## Exercise goal
Filter the data below for the string "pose" and copy each matching line.

START Dataset content

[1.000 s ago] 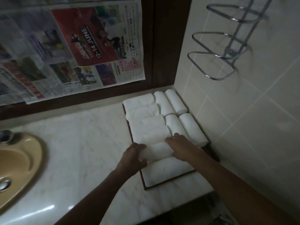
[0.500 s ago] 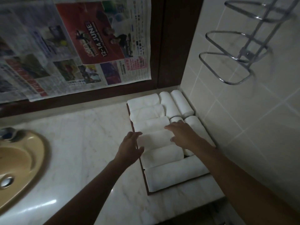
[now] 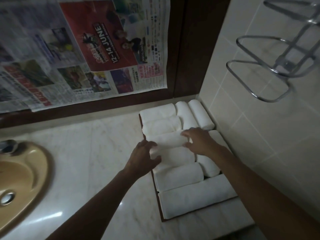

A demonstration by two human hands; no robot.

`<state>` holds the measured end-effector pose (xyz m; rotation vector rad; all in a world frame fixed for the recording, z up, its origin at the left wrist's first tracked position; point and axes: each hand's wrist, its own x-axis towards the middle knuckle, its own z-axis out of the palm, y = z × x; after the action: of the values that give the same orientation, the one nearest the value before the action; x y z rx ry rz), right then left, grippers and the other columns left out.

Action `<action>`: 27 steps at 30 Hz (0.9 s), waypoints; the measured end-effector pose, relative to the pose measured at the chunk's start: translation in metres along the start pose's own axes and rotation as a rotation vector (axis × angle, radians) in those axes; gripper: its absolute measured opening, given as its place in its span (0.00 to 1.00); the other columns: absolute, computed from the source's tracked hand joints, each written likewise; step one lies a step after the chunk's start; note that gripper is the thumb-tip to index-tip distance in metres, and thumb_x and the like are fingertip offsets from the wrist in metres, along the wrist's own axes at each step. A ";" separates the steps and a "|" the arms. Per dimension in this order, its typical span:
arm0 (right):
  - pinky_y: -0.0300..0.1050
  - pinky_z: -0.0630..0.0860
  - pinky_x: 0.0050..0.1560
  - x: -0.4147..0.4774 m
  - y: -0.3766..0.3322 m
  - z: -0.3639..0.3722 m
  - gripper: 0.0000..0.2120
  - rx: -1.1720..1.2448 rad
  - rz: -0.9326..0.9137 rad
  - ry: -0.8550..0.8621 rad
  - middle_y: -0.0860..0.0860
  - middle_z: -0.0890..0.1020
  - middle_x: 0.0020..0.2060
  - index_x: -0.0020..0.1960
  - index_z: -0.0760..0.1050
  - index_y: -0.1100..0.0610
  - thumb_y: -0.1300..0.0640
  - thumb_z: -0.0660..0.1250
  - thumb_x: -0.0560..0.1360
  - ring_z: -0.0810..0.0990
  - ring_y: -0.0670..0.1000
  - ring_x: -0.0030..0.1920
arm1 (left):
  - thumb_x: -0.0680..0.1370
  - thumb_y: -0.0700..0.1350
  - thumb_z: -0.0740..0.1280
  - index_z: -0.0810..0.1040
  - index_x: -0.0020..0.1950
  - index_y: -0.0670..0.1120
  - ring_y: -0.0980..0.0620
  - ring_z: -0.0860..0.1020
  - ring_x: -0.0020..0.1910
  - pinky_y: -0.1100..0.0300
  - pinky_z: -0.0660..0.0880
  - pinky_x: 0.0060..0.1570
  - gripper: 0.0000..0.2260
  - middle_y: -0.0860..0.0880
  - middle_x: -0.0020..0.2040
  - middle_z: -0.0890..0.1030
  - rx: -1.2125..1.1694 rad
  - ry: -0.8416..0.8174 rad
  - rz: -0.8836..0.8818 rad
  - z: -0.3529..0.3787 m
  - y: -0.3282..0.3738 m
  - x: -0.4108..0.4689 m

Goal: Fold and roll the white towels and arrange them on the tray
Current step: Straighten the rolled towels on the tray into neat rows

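Note:
Several rolled white towels lie packed on a dark wooden tray (image 3: 156, 188) in the counter's right corner. One roll (image 3: 167, 142) in the left column sits slightly raised between my hands. My left hand (image 3: 144, 156) grips its left end with curled fingers and thumb. My right hand (image 3: 199, 142) holds its right end, fingers curled round it. Behind it lie two crosswise rolls (image 3: 160, 112) and two lengthwise rolls (image 3: 199, 114). In front lie more crosswise rolls (image 3: 179, 176), the longest (image 3: 195, 200) at the tray's near edge.
A marble counter (image 3: 90, 153) carries the tray. A tan sink basin (image 3: 19, 179) is set in at the left. Newspaper (image 3: 83, 49) covers the mirror behind. A chrome wire rack (image 3: 270, 66) juts from the tiled wall on the right, above the tray.
Both hands moved farther back along the left column of rolls, from the roll near the tray's middle to one further up, and now hold that roll by its ends.

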<state>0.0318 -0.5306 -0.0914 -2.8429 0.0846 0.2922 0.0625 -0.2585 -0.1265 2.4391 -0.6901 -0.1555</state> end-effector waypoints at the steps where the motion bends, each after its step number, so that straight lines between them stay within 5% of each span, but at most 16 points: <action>1: 0.55 0.68 0.68 0.008 -0.004 -0.001 0.27 -0.011 -0.003 0.008 0.50 0.75 0.69 0.75 0.70 0.47 0.47 0.71 0.78 0.72 0.54 0.68 | 0.73 0.50 0.76 0.79 0.66 0.46 0.47 0.77 0.59 0.56 0.75 0.57 0.23 0.47 0.59 0.79 0.008 0.046 -0.001 -0.002 -0.001 0.008; 8: 0.57 0.64 0.68 0.031 -0.009 0.009 0.28 -0.211 0.013 -0.114 0.48 0.74 0.69 0.76 0.69 0.45 0.43 0.70 0.78 0.68 0.54 0.69 | 0.77 0.51 0.73 0.74 0.73 0.47 0.43 0.75 0.63 0.49 0.73 0.62 0.26 0.47 0.67 0.76 0.198 -0.128 -0.023 0.001 -0.015 0.042; 12: 0.53 0.64 0.61 0.050 -0.006 -0.007 0.21 -0.152 0.006 -0.097 0.48 0.79 0.64 0.70 0.76 0.47 0.42 0.67 0.79 0.72 0.54 0.66 | 0.75 0.52 0.74 0.77 0.68 0.46 0.44 0.76 0.60 0.48 0.75 0.60 0.24 0.47 0.63 0.78 0.078 -0.034 -0.063 -0.002 -0.020 0.051; 15: 0.56 0.66 0.64 0.078 -0.011 -0.021 0.26 -0.118 0.019 0.038 0.50 0.72 0.72 0.76 0.67 0.47 0.50 0.68 0.80 0.69 0.57 0.69 | 0.76 0.49 0.73 0.74 0.68 0.44 0.43 0.77 0.56 0.46 0.77 0.56 0.22 0.44 0.62 0.75 0.041 0.099 -0.089 -0.011 -0.021 0.074; 21: 0.57 0.65 0.66 0.098 -0.012 -0.005 0.27 -0.240 -0.012 -0.027 0.47 0.72 0.72 0.77 0.66 0.45 0.49 0.68 0.80 0.68 0.55 0.69 | 0.78 0.50 0.71 0.72 0.74 0.49 0.44 0.73 0.65 0.47 0.72 0.62 0.24 0.48 0.69 0.75 0.280 -0.070 -0.003 -0.014 -0.026 0.108; 27: 0.58 0.63 0.67 0.113 -0.009 -0.015 0.24 -0.118 0.032 -0.098 0.48 0.75 0.69 0.74 0.72 0.44 0.44 0.69 0.79 0.69 0.55 0.70 | 0.77 0.51 0.72 0.74 0.72 0.49 0.44 0.74 0.64 0.48 0.73 0.62 0.24 0.49 0.68 0.76 0.183 -0.049 -0.014 -0.011 -0.034 0.106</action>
<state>0.1459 -0.5300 -0.0985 -2.9404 0.0953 0.4567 0.1718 -0.2834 -0.1323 2.6229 -0.7374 -0.1648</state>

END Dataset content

## Output for this task
`<state>` holds the measured end-effector pose (xyz m; rotation vector rad; all in a world frame fixed for the recording, z up, its origin at the left wrist's first tracked position; point and axes: each hand's wrist, its own x-axis towards the middle knuckle, its own z-axis out of the palm, y = z × x; after the action: of the values that give the same orientation, the one nearest the value before the action; x y z rx ry rz), right then left, grippers and the other columns left out.
Action `<action>`: 27 steps at 30 Hz (0.9 s), waypoints; the measured end-effector pose, relative to the pose measured at the chunk's start: translation in metres along the start pose's own axes and rotation as a rotation vector (axis × angle, radians) in those axes; gripper: its absolute measured opening, given as its place in its span (0.00 to 1.00); the other columns: absolute, computed from the source's tracked hand joints, each written likewise; step one lies a step after the chunk's start; note that gripper is the thumb-tip to index-tip distance in metres, and thumb_x and the like are fingertip offsets from the wrist in metres, along the wrist's own axes at each step. A ";" separates the steps and a "|" the arms. Per dimension in this order, its typical span:

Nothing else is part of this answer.